Segment Open

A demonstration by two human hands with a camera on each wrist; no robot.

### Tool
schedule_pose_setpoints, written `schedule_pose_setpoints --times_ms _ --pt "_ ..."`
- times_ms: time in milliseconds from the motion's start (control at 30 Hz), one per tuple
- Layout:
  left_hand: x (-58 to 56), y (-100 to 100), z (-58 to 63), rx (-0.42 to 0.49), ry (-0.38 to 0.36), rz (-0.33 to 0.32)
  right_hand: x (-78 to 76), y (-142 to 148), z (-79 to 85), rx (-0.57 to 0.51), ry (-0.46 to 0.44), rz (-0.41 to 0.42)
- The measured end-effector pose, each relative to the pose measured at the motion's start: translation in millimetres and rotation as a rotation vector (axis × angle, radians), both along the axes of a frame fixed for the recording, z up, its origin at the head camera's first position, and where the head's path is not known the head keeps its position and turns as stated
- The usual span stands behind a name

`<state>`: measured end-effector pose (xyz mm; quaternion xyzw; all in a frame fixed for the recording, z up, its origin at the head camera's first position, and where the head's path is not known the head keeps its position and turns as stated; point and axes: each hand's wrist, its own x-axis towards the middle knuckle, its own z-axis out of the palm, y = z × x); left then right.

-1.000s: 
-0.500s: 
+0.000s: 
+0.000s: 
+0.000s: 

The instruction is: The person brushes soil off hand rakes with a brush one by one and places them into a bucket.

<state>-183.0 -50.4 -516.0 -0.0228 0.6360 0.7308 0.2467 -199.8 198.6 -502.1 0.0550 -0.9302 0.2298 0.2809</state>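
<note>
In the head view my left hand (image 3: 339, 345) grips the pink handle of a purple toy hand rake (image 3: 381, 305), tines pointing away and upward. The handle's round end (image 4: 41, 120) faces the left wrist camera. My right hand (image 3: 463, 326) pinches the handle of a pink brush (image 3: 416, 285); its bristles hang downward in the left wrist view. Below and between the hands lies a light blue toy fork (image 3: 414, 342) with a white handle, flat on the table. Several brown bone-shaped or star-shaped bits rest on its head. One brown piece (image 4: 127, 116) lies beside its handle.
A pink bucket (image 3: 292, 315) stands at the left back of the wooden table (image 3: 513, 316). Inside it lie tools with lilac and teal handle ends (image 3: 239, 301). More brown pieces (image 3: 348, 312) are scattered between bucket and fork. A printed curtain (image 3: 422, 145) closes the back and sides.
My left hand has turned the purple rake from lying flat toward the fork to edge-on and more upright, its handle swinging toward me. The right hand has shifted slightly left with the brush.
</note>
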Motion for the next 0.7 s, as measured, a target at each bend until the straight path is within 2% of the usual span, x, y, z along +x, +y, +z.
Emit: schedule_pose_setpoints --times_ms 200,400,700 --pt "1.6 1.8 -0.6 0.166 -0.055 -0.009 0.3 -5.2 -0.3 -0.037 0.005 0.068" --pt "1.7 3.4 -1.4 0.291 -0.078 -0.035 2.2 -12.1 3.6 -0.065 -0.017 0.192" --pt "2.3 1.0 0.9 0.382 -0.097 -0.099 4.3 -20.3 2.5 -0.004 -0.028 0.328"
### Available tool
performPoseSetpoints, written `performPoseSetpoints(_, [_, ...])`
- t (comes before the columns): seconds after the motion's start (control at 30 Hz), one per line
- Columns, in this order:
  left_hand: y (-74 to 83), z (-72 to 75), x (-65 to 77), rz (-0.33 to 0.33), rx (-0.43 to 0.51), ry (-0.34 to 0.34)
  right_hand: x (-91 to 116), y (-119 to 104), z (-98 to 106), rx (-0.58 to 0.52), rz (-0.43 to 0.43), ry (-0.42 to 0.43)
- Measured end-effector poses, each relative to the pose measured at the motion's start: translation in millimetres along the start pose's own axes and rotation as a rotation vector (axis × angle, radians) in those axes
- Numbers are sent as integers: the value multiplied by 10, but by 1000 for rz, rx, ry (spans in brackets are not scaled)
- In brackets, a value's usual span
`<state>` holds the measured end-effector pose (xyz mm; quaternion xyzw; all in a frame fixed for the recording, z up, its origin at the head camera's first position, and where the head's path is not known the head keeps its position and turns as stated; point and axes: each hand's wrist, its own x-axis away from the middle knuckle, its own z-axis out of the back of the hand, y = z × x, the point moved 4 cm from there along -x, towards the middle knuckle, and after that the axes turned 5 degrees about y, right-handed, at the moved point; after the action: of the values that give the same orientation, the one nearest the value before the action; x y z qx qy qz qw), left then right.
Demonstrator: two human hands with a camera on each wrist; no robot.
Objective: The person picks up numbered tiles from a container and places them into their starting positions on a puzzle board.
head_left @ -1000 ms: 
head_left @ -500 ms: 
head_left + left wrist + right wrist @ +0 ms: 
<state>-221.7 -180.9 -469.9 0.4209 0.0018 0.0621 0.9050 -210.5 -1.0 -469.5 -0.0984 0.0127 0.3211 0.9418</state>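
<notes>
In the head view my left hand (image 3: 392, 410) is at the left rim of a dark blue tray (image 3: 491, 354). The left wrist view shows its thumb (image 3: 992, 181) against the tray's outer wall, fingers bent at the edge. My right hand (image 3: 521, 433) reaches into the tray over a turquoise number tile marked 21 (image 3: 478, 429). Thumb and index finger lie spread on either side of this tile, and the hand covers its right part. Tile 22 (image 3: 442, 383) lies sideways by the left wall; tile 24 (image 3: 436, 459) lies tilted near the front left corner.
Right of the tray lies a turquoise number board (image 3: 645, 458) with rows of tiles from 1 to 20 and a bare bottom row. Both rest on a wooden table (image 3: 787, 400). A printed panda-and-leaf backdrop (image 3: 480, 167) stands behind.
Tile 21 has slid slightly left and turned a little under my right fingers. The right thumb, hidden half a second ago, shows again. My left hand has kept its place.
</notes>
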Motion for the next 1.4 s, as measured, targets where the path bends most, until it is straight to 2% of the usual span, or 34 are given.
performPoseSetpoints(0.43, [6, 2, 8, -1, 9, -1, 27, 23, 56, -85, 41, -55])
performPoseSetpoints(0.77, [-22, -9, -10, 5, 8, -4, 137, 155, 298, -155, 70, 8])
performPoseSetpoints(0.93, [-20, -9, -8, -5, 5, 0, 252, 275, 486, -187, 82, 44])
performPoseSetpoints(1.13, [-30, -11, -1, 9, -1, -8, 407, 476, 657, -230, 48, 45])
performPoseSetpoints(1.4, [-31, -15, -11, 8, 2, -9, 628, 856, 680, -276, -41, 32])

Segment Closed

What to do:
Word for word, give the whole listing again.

Written reply:
A demonstration by two human hands with a camera on each wrist; no robot.

### Tool
schedule_pose_setpoints, written `schedule_pose_setpoints --times_ms _ --pt "_ ..."`
- times_ms: time in milliseconds from the motion's start (control at 30 Hz), one per tuple
- Layout:
  left_hand: x (-58 to 56), y (-100 to 100), z (-58 to 63), rx (-0.42 to 0.49), ry (-0.38 to 0.36), rz (-0.33 to 0.32)
  right_hand: x (-78 to 76), y (-142 to 148), z (-79 to 85), rx (-0.57 to 0.51), ry (-0.46 to 0.44), rz (-0.41 to 0.42)
- The measured end-effector pose, each relative to the pose measured at the motion's start: translation in millimetres and rotation as a rotation vector (axis × angle, radians), both along the axes of a frame fixed for the recording, z up, its origin at the head camera's first position, and where the head's path is not known the head keeps its position and turns as stated
- The usual span stands behind a name

`<state>`: measured end-effector pose (xyz mm; quaternion xyzw; all in a frame fixed for the recording, z up, its origin at the head camera's first position, and where the head's path is not known the head keeps its position and turns as stated; point and axes: each hand's wrist, its own x-axis towards the middle knuckle, its own z-axis out of the palm, y = z × x); left then right.

-1.000s: 
-0.500s: 
+0.000s: 
+0.000s: 
+0.000s: 

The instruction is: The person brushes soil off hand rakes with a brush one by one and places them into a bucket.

<state>-183.0 -50.4 -516.0 -0.0228 0.6360 0.7308 0.2467 -199.8 198.6 -502.1 0.0550 -0.9302 0.2298 0.2809</state>
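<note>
In the head view my left hand (image 3: 339, 345) grips the pink handle of a purple toy hand rake (image 3: 381, 305), tines pointing away and upward. The handle's round end (image 4: 41, 120) faces the left wrist camera. My right hand (image 3: 463, 326) pinches the handle of a pink brush (image 3: 416, 285); its bristles hang downward in the left wrist view. Below and between the hands lies a light blue toy fork (image 3: 414, 342) with a white handle, flat on the table. Several brown bone-shaped or star-shaped bits rest on its head. One brown piece (image 4: 127, 116) lies beside its handle.
A pink bucket (image 3: 292, 315) stands at the left back of the wooden table (image 3: 513, 316). Inside it lie tools with lilac and teal handle ends (image 3: 239, 301). More brown pieces (image 3: 348, 312) are scattered between bucket and fork. A printed curtain (image 3: 422, 145) closes the back and sides.
My left hand has turned the purple rake from lying flat toward the fork to edge-on and more upright, its handle swinging toward me. The right hand has shifted slightly left with the brush.
</note>
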Motion for the next 0.7 s, as measured, a target at each bend until the straight path is within 2% of the usual span, x, y, z along +x, +y, +z.
Emit: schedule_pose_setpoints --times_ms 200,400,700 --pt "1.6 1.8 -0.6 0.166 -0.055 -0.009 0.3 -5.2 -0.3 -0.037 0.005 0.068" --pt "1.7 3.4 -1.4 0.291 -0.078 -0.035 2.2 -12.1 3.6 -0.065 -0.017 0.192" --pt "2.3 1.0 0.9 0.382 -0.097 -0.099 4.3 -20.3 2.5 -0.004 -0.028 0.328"
### Available tool
performPoseSetpoints, written `performPoseSetpoints(_, [_, ...])`
- t (comes before the columns): seconds after the motion's start (control at 30 Hz), one per line
- Columns, in this order:
  left_hand: y (-74 to 83), z (-72 to 75), x (-65 to 77), rz (-0.33 to 0.33), rx (-0.43 to 0.51), ry (-0.34 to 0.34)
  right_hand: x (-91 to 116), y (-119 to 104), z (-98 to 106), rx (-0.58 to 0.52), rz (-0.43 to 0.43), ry (-0.42 to 0.43)
- Measured end-effector poses, each relative to the pose measured at the motion's start: translation in millimetres along the start pose's own axes and rotation as a rotation vector (axis × angle, radians) in those axes
- Numbers are sent as integers: the value multiplied by 10, but by 1000 for rz, rx, ry (spans in brackets are not scaled)
- In brackets, a value's usual span
`<state>` holds the measured end-effector pose (xyz mm; quaternion xyzw; all in a frame fixed for the recording, z up, its origin at the head camera's first position, and where the head's path is not known the head keeps its position and turns as stated; point and axes: each hand's wrist, its own x-axis away from the middle knuckle, its own z-axis out of the back of the hand, y = z × x, the point moved 4 cm from there along -x, towards the middle knuckle, and after that the axes turned 5 degrees about y, right-handed, at the moved point; after the action: of the values that give the same orientation, the one nearest the value before the action; x y z qx qy qz qw), left then right.
Demonstrator: two human hands with a camera on each wrist; no robot.
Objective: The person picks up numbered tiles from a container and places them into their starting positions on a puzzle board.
head_left @ -1000 ms: 
head_left @ -500 ms: 
head_left + left wrist + right wrist @ +0 ms: 
<state>-221.7 -180.9 -469.9 0.4209 0.0018 0.0621 0.9050 -210.5 -1.0 -469.5 -0.0984 0.0127 0.3211 0.9418</state>
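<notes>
In the head view my left hand (image 3: 392, 410) is at the left rim of a dark blue tray (image 3: 491, 354). The left wrist view shows its thumb (image 3: 992, 181) against the tray's outer wall, fingers bent at the edge. My right hand (image 3: 521, 433) reaches into the tray over a turquoise number tile marked 21 (image 3: 478, 429). Thumb and index finger lie spread on either side of this tile, and the hand covers its right part. Tile 22 (image 3: 442, 383) lies sideways by the left wall; tile 24 (image 3: 436, 459) lies tilted near the front left corner.
Right of the tray lies a turquoise number board (image 3: 645, 458) with rows of tiles from 1 to 20 and a bare bottom row. Both rest on a wooden table (image 3: 787, 400). A printed panda-and-leaf backdrop (image 3: 480, 167) stands behind.
Tile 21 has slid slightly left and turned a little under my right fingers. The right thumb, hidden half a second ago, shows again. My left hand has kept its place.
</notes>
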Motion for the next 1.4 s, as measured, targets where the path bends most, until it is straight to 2% of the usual span, or 34 are given.
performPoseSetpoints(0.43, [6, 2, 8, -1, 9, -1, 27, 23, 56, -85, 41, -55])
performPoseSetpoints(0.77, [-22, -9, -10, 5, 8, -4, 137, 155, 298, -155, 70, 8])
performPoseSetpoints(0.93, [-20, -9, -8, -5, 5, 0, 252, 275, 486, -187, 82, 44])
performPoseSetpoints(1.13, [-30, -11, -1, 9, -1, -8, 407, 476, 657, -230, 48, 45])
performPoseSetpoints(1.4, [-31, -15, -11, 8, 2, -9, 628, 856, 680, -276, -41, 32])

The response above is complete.